August 19 and they are driving up to Rainy Pass (a mountain pass on State Route 20 in the North Cascades Mountains of Washington State.) Here they are to begin the potentially most difficult section of trail. As they arrive they were greeted with an “increasing parting of the clouds. When we crested at Cutthroat Pass we witnessed what John Muir once phrased as “a new heaven and new earth” with a new panorama of steep, snowfield blotted mountains before us. So this is what the North Cascades looked like! Wow! Right up there with John Muir’s Sierra.”
They had a forced rest day – “The trailhead bulletin board at Rainy Pass announced that three sections ahead were obstructed by blowdowns and washouts. There was a reroute around the section north of Harts Pass, but that was marked by blowdowns as well. Anticipating the worst, as is wise to do for Cindy’s affliction, we had to conclude that reaching the Canadian border might be impossible for us. We arranged for Charissa to meet us at Harts Pass for that contingency. I started thinking in terms of an incomplete thru-hike, not uncommon, as we met several thru-hikers that skipped sections that were rerouted on roads because of forest fire.” Now, you may, or may not, have been paying close attention, but this seems like a very big statement to me. Kirk goes on to say in a few days later posting, that they will indeed keep going until Thanksgiving, doing their “long hike” now (which by the ways means 2,000+ miles!!!!!), and that hopefully, next year they will return to finish up the last parts/bits they cannot complete this time around. Charissa has a cold and so is doing the support role and to boot gets a flat tire… a very scary realization that indeed rocks FALL on the road and a beach ball size rock had rolled into the road a little further down from the flat tire happening… Mike is indeed with them so I imagine that is a plus… but Cindy is in tears, “while up on that beautiful ridge, a tearful “hiking is not fun anymore.” I (Kirk) knew changes needed to be made; I (Kirk) put my arm around her and discussed what those changes would be.” Clearly a bit of a rough ride, but there is more to come. Posted on August 24, Kirk says “All along the Stevens to Rainy Pass stretch worried me the most. This was the longest stretch with the longest climbs on our journey.” It was clearly a tough 3 or 4 days. It is much than I can do justice to with a recap- so again I provide you with the link, enabling you to read it first hand. http://www.humanityhiker.com/when-a-cold-is-good-news/ I will tell you the result was a few changes, shorter mileage days, and a rest day every 5-7 days.

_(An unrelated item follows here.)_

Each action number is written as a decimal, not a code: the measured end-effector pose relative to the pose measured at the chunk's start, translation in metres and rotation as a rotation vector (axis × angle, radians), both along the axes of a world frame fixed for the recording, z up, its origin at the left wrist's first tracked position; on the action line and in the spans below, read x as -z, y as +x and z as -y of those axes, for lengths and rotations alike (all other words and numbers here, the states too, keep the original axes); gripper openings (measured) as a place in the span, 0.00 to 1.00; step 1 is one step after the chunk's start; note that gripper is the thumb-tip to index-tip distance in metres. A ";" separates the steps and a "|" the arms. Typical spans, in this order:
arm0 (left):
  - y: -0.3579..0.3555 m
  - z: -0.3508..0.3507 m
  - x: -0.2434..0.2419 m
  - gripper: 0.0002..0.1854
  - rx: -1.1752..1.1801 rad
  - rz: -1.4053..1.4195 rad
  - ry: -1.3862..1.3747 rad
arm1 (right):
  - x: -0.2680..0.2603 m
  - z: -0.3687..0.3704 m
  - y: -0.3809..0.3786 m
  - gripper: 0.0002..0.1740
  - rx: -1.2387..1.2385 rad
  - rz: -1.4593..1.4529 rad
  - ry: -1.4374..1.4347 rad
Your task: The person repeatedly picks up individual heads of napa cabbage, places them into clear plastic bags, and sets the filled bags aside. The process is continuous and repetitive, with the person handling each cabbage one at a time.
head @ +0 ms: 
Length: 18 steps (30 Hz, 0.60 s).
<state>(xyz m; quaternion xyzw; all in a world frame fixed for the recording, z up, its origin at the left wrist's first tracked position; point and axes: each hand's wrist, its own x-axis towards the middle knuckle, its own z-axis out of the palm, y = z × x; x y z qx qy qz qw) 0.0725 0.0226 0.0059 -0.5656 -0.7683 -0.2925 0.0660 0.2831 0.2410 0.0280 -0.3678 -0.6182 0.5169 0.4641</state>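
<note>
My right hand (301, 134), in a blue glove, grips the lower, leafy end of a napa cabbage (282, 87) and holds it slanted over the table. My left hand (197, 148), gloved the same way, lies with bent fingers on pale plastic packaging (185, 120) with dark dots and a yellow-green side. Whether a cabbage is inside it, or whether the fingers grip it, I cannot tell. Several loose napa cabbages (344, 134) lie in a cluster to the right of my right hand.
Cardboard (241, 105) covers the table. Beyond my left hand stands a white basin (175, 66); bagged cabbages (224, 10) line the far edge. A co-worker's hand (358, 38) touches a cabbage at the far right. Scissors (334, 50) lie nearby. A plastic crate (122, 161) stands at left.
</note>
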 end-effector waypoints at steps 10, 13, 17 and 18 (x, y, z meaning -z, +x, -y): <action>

This seems like a good “golden rule” to end up on at this point.
‘Our original goals have changed, but not our resolve.’
And so that takes us to today — next weekend happens to be Kirks birthday. If you hike over to his site-send him your good wishes for another year of goodness and hiking.
My next post about The PCT journey willbe an interview from Diggerfoot to Kirlk.
As we here in North America settle into Labor Day Weekend, I will use these “holiday days” to post a tribute to my friend, and his labors of love for his wife and their cause.
You may (hopefully) remember my post of the introduction of Diggerfoot and so my friend Kirk. Kirk, his daughter Charissa, and his wife Cindy, are hiking the Pacific Crest Trail (PCT) with, and for, Cindy’s bucket list. Cindy has Alzheimer’s. The couples core is as long distance hikers, or as they seemed to be called, thru-hikers. As a couple they have traversed the country (The Continental Divide Trail,) hiked the Appalachian Trial and this is Kirks second time on the PCT. Compleating the three is called the Triple Crown. It’s a desire of Cindy’s to have that accomplishment, matching her husbands. As Kirk so clearly stated on his website, and I want to remind you…”We will use the hike for a mission to spread Hope for Alzheimer’s. The first avenue of hope is with Cindy’s journey, demonstrating that people with Alzheimer’s still can pursue their dreams. The second avenue of hope is through raising awareness for how lifestyle choices can improve Alzheimer’s patients and caregivers. The most important of these lifestyle choices is physical exercise, the only “treatment” show to halt and even reverse brain decay. The third avenue of hope is through Exercise for Brain Health Research, for which we are raising funds. To see how you can help us spread Hope for Alzheimer’s please visit that page.”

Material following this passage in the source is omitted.